Connect with us
Örnek Resim Örnek Resim

Kıbrıs

UBP Genel Sekreteri Hasipoğlu: Masadan kaçmadık. Sonuç alıcı zemin yaratmak için çaba harcıyoruz

Published

on

 UBP Genel Sekreteri Hasipoğlu, Kıbrıs Türk tarafının masadan kaçmadığını, Rum tarafı ile BM’yi, kalıcı bir anlaşma için sonuç alıcı doğru zemine çekmek için gerçekçi bir diplomatik çaba sarf ettiğini vurguladı.

“Egemenliğimiz kabul edilmeli. Kazanılmış doğal bir hakkı talep ediyoruz, azınlık değiliz” diyen Hasipoğlu, “Tüm BM Planlarını reddeden, halkımıza spor, siyaset ve ekonomide izolasyon uygulayan, Kıbrıs Türkü’nü egemen eşit bir taraf olarak görmeyen, Türkiye’nin etkin ve fiili garantörlüğünü ortadan kaldırma çabası içinde olan, Güzelyurt ve Maraş dahil KKTC topraklarının üçte birini isteyen Rum tarafı uzlaşmazdır. Bunu görmeyip Türk tarafını suçlamaya kalkışmak hatadır” ifadelerini kullandı.

Ulusal Birlik Partisi Genel Sekreteri Oğuzhan Hasipoğlu, yazılı açıklamasında, Kıbrıs Türk halkının Rum tarafının iddia ettiği ve yapmaya çalıştığı gibi bir azınlık olmadığını vurgulayarak, Rum tarafı ile BM’yi Kıbrıs Türk halkının egemenliğini kabul ederek bunun gereğini yerine getirmeye çağırdı.

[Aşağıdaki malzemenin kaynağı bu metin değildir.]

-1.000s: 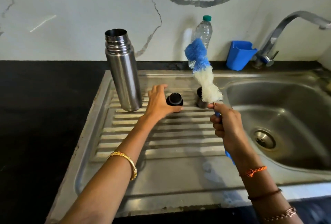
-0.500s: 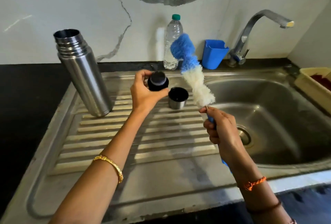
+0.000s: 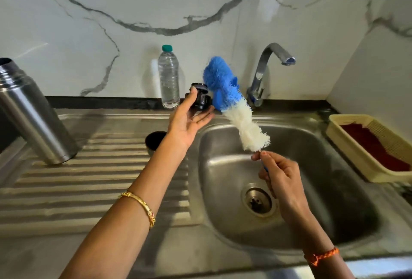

Hasipoğlu açıklamasında, “CTP yanlış değerlendirme yapıyor. Rum tarafı, eşitliği mi kabul etti, bir adım attı da biz mi görmedik. Onların dediği gibi eşitlik masada kabul edilsin diye masaya oturduk ama Rum tutumu yüzünden sonuç alamadık, AB ve BM buna rağmen hakkımızı teslim etmedi. CTP, hakikaten çözüm istiyorsa Türkiye’nin de desteklediği milli politika olan egemen eşitlik ve uluslararası statümüzüm masaya oturmadan kabul edilmesi noktasına gelmelidir” ifadelerini kullandı.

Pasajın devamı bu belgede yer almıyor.